— Data section —

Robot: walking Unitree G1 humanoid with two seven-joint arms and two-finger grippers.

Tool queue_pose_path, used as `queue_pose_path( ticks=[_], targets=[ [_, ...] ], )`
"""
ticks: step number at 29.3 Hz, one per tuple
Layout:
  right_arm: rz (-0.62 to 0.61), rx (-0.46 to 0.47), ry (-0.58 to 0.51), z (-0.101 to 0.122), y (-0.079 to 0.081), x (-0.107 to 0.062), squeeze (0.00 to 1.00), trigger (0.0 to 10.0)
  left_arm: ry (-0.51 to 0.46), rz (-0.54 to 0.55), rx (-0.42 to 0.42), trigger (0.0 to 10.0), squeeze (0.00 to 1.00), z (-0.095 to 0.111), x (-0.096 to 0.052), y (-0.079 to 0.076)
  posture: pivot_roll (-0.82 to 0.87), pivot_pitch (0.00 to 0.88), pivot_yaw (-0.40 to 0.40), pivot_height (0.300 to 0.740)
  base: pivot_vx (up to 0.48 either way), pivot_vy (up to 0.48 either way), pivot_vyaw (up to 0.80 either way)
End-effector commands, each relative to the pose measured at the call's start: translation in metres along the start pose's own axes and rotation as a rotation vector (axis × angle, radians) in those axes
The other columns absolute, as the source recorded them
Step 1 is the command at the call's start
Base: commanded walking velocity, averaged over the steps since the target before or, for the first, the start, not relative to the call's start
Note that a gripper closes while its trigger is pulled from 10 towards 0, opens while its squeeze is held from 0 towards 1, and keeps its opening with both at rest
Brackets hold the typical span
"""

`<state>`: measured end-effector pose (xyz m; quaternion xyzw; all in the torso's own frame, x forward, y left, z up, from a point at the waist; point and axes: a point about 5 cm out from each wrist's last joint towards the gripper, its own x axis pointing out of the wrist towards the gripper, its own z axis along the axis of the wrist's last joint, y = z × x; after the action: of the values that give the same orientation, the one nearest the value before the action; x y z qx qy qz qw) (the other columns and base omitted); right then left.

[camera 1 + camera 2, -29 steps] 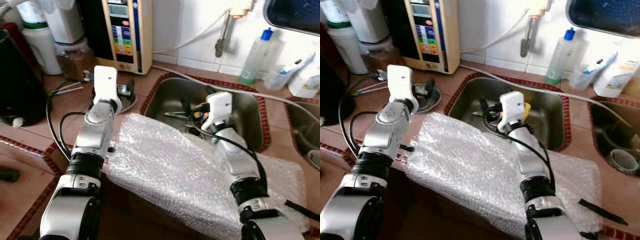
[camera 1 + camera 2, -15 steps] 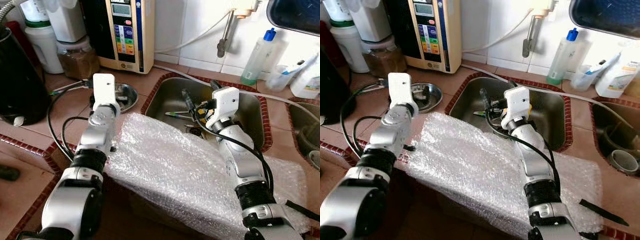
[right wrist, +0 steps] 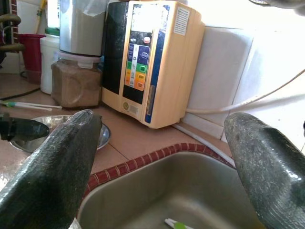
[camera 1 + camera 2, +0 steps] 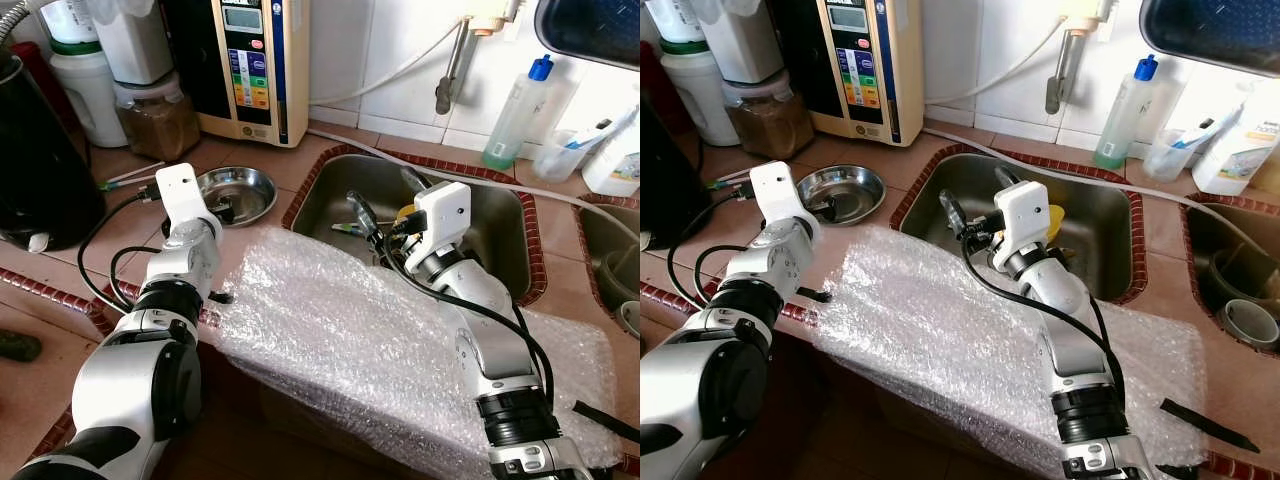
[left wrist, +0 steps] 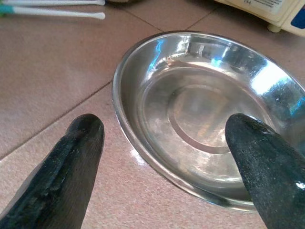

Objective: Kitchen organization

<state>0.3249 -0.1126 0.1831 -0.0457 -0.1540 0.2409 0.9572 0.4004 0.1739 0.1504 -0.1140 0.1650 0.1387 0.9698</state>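
Observation:
A shallow steel dish [image 4: 237, 190] sits on the tiled counter left of the sink [image 4: 497, 222]. My left gripper [image 4: 214, 210] is low at the dish's near rim and open. In the left wrist view its gripper [image 5: 164, 126] straddles the rim of the dish [image 5: 200, 119], one finger over the tile, the other over the bowl. My right gripper [image 4: 385, 197] hovers open and empty above the sink's left part, pointing toward the counter [image 3: 162, 119]. Green utensils [image 4: 345, 228] and a yellow item [image 4: 403, 212] lie in the sink.
Bubble wrap [image 4: 330, 330] covers the counter's front edge under both arms. A cream water appliance [image 4: 255, 65], a jar of brown powder [image 4: 155, 115] and a black appliance [image 4: 40, 170] stand at the back left. A blue-capped bottle [image 4: 515, 115] stands behind the sink. Two straws [image 5: 52, 14] lie near the dish.
My left gripper has drawn back and down from over the dish to its near rim, uncovering the dish. My right gripper has swung left across the sink.

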Motion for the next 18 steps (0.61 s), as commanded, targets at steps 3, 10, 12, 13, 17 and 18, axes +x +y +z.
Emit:
queue_pose_path(
  ticks=[3, 10, 12, 13, 17, 18],
  targets=[
    [0.045, 0.011, -0.011, 0.004, 0.006, -0.002, 0.0, 10.0, 0.033, -0.009, -0.061, 10.0, 0.0, 0.003, 0.0, -0.005, -0.02, 0.0, 0.072, 0.74, 0.0, 0.0, 0.0],
    [0.145, 0.027, 0.007, 0.006, 0.02, -0.007, 0.0, 10.0, 0.088, 0.015, -0.126, 10.0, 0.0, -0.002, 0.001, -0.002, -0.03, 0.0, 0.083, 0.74, 0.0, 0.0, 0.0],
    [0.145, 0.028, 0.009, 0.005, 0.02, -0.008, 0.0, 10.0, 0.1, 0.029, -0.145, 10.0, 0.0, -0.003, 0.001, 0.0, -0.03, 0.0, 0.085, 0.74, 0.0, 0.0, 0.0],
    [0.145, 0.028, 0.011, 0.005, 0.02, -0.009, 0.0, 10.0, 0.111, 0.034, -0.161, 10.0, 0.0, -0.005, 0.001, 0.001, -0.03, 0.0, 0.087, 0.74, 0.0, 0.0, 0.0],
    [0.148, 0.028, 0.017, 0.005, 0.021, -0.01, 0.0, 10.0, 0.13, 0.038, -0.18, 10.0, 0.0, -0.009, 0.001, 0.002, -0.03, 0.0, 0.087, 0.74, 0.0, 0.0, 0.0],
    [0.15, 0.028, 0.019, 0.005, 0.021, -0.01, 0.0, 10.0, 0.134, 0.041, -0.185, 10.0, 0.0, -0.01, 0.001, 0.003, -0.03, 0.0, 0.087, 0.74, 0.0, 0.0, 0.0]
  ],
)
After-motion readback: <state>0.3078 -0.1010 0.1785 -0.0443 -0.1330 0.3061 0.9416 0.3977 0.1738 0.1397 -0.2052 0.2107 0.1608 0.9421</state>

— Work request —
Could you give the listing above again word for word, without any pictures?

— Answer to this exercise —
Robot: walking Unitree G1 humanoid with two seven-joint arms and two-finger grippers.

Tool queue_pose_path, used as `queue_pose_path( ticks=[_], targets=[ [_, ...] ], )`
"""
ticks: step number at 29.3 Hz, one per tuple
Layout:
  right_arm: rz (-0.62 to 0.61), rx (-0.46 to 0.47), ry (-0.58 to 0.51), z (-0.101 to 0.122), y (-0.079 to 0.081), x (-0.107 to 0.062), squeeze (0.00 to 1.00), trigger (0.0 to 10.0)
  left_arm: ry (-0.51 to 0.46), rz (-0.54 to 0.55), rx (-0.42 to 0.42), trigger (0.0 to 10.0), squeeze (0.00 to 1.00), z (-0.095 to 0.111), x (-0.096 to 0.052), y (-0.079 to 0.076)
  posture: pivot_roll (-0.82 to 0.87), pivot_pitch (0.00 to 0.88), pivot_yaw (-0.40 to 0.40), pivot_height (0.300 to 0.740)
  base: pivot_vx (up to 0.48 either way), pivot_vy (up to 0.48 either way), pivot_vyaw (up to 0.80 either way)
End-effector commands, each relative to the pose measured at the call's start: translation in metres along the start pose's own axes and rotation as a rotation vector (axis × angle, radians) in those axes
The other columns absolute, as the source recorded them
Step 1 is the command at the call's start
Base: commanded walking velocity, averaged over the steps since the target before or, for the first, the start, not relative to the call's start
Note that a gripper closes while its trigger is pulled from 10 towards 0, opens while its squeeze is held from 0 towards 1, and keeps its opening with both at rest
Brackets hold the typical span
"""

`<state>`: measured end-effector pose (xyz m; quaternion xyzw; all in the torso's own frame, x forward, y left, z up, from a point at the waist; point and axes: a point about 5 cm out from each wrist's last joint towards the gripper, its own x axis pointing out of the wrist towards the gripper, its own z axis along the axis of the wrist's last joint, y = z × x; after the action: of the values that give the same orientation, the one nearest the value before the action; x y z qx qy qz qw) (the other columns and base omitted); right then left.

[camera 1 + camera 2, -29 steps] 
[camera 1 + camera 2, -15 steps] 
[right wrist, +0 steps] 
[camera 1 + camera 2, +0 steps] 
[left wrist, +0 steps] 

Objective: Kitchen organization

<state>0.3249 -0.1126 0.1831 -0.0457 -0.1540 0.2409 0.9572 0.4004 0.1739 0.1504 -0.1140 0.1650 0.1387 0.9698</state>
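Observation:
A shallow steel dish [image 4: 237, 190] sits on the tiled counter left of the sink [image 4: 497, 222]. My left gripper [image 4: 214, 210] is low at the dish's near rim and open. In the left wrist view its gripper [image 5: 164, 126] straddles the rim of the dish [image 5: 200, 119], one finger over the tile, the other over the bowl. My right gripper [image 4: 385, 197] hovers open and empty above the sink's left part, pointing toward the counter [image 3: 162, 119]. Green utensils [image 4: 345, 228] and a yellow item [image 4: 403, 212] lie in the sink.
Bubble wrap [image 4: 330, 330] covers the counter's front edge under both arms. A cream water appliance [image 4: 255, 65], a jar of brown powder [image 4: 155, 115] and a black appliance [image 4: 40, 170] stand at the back left. A blue-capped bottle [image 4: 515, 115] stands behind the sink. Two straws [image 5: 52, 14] lie near the dish.
My left gripper has drawn back and down from over the dish to its near rim, uncovering the dish. My right gripper has swung left across the sink.
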
Motion for the next 18 steps (0.61 s), as commanded, targets at steps 3, 10, 12, 13, 17 and 18, axes +x +y +z.
Emit:
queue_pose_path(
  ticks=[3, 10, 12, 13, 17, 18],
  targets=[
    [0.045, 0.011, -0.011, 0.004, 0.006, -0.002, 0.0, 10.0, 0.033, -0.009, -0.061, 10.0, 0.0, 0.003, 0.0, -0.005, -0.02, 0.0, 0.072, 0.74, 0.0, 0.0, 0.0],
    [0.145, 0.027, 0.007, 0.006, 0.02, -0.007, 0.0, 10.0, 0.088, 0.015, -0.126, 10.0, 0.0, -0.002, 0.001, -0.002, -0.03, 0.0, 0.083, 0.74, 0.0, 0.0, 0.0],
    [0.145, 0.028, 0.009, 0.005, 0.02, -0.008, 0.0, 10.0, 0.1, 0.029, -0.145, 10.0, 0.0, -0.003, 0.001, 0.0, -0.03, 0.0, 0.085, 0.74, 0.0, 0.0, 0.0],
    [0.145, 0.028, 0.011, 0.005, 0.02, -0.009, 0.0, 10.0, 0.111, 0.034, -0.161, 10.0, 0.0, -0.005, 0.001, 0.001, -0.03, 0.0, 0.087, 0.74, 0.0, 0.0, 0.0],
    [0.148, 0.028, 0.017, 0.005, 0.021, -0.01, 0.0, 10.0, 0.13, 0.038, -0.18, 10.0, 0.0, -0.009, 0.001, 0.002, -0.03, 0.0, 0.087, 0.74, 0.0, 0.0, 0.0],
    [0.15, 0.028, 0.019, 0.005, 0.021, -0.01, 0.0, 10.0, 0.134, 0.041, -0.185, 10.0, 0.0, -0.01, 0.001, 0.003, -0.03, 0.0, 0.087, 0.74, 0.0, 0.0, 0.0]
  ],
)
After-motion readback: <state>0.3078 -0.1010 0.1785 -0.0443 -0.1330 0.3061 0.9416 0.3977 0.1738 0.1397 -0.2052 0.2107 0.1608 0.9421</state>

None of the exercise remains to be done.